Continuing this thought, Claudia Abellan says:
“In general, we hope that people dance giants or in a group of giants care for this tradition and actuality because there are some groups or there are different types of groups of course. It’s like a little bit complicated the way that you have to represent this traditional culture, and we hope that people care about this tradition and this culture can play in the right way. This type of activity is possible.”
Transmission of Culture: Intergenerational Training
Claudia’s sentiments on the representation of culture through performance strike at another theme present in the Folklife Festival, how is an artistic tradition learned and wat flexibility does it have to change? Speaking from his own experience, Ruben Malayan had this to say:
“I was lucky I was born to a painter. My dad was an artist, and I was born in a house you know filled with books about art, philosophy, history and a lot of literature… So actually, it was kind of a natural choice to study art I went on I did my first degree in painting, and then graphic art graphic prints like you know etching and all that technique. So, but then our family circumstances have changed.”

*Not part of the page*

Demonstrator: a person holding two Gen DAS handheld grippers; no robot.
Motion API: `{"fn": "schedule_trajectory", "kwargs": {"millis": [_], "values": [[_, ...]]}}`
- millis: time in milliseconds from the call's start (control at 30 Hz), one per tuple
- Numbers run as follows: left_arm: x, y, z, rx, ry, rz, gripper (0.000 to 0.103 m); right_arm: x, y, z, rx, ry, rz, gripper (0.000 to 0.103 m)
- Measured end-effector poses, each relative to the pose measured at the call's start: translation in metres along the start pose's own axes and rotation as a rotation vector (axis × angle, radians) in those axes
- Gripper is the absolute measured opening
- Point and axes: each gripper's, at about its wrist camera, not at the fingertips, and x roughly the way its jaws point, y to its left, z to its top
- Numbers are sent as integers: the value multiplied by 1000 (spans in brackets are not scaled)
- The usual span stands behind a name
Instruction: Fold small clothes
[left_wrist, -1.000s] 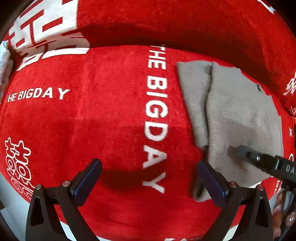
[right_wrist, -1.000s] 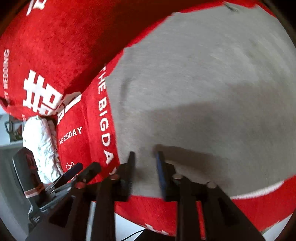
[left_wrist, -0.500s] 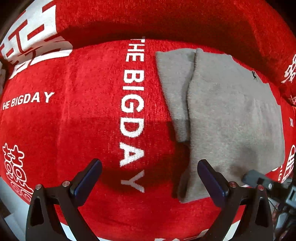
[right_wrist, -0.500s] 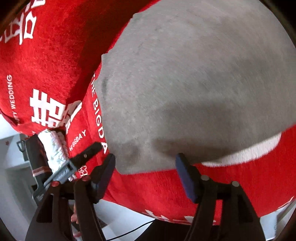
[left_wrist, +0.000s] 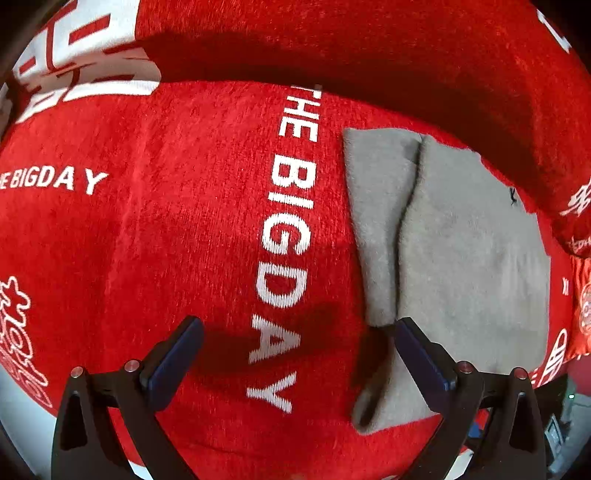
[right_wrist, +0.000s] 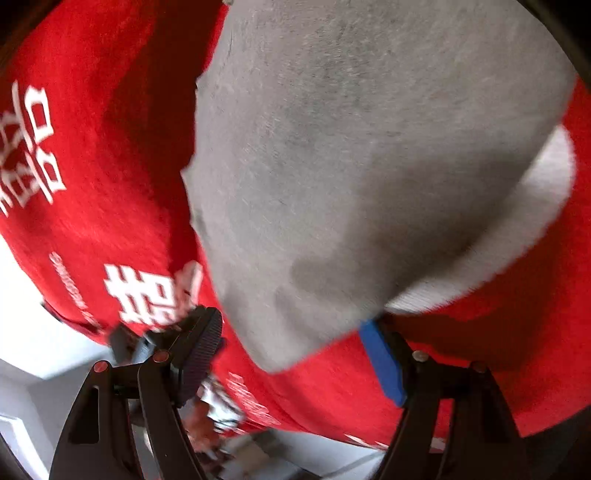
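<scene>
Grey fleece garment (left_wrist: 458, 266) lay folded on a red plush cover (left_wrist: 166, 240) printed with white lettering, "THE BIG DAY" running down beside its left edge; one narrower layer showed along that edge under the top fold; a small dark mark sat near the far right corner. Left gripper (left_wrist: 299, 354) hung over the cover with jaws wide, nothing between them; its right pad stood at the garment's near left edge, contact unclear. Right gripper (right_wrist: 291, 354) was at the garment's near corner (right_wrist: 280, 350), jaws opening, the corner lying between the pads but not pinched; that view blurred.
</scene>
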Motion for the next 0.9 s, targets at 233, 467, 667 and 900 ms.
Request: {"fn": "schedule_trajectory", "kwargs": {"millis": [233,467,667,900], "values": [[18,5,14,-59,89,-260,103,21,1,11,145,12,136,10],[34,-15,34,-63,152,-465,103,-5,42,19,-13,46,242,9],[57,-49,52,-24,206,-544,103,-10,56,18,-88,92,235,9],[56,-94,54,71,184,-521,102,-2,52,9,-225,228,-47,24]]}}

But, as Ruben continued, it became clear that having artists as parents was not the only life experience from he draws his inspiration or artistic direction.
“In 93 we left Armenia. We went to Israel because my dad needed medical treatment. Actually, I was 21, so my life kind of changed. [It] took a completely different turn and I ended up in Tel Aviv which is a fantastic city for foreign artists filled with Bauhaus architecture and, you know, a lot of interesting stuff. So, I started working as a graphic designer because that was a natural choice. [I] always loved poster design and I started working… And basically, for about 25 years I’ve been practicing graphic design.”
For Ruben, life experience, an unexpected opportunity, and a desire to create pushed him to develop his skills as an artist. Looking forward to his students though, Ruben is more focused on the development of individual craft. On teaching, Ruben says this on taking calligraphy students with minimal to no prior experience.
“Even though you know you draw well does not necessarily mean know[ing] how to do this [calligraphy] well. Because it requires a muscle memory. It just don’t have it yet. And of course, if they do not know how to draw, and if they try this, that will come about very quickly. But the little kids, for example, kids, say 16, 17, I need to go down to the level of explaining to them why this line under this angle is not beautiful. The line under this angle is more beautiful than it is beautiful she says, “Yes.” I say, “Explain it to me.” She cannot. Why is it beautiful. I’m asking, “Is this ugly?” She says, “Yes.” Explain it to me. She cannot explain it to me. So, you need to go down to the golden section, to the rules of proportion, to that level to explain to them the visual world. If it’s harmonic if it’s dynamic, expressive…”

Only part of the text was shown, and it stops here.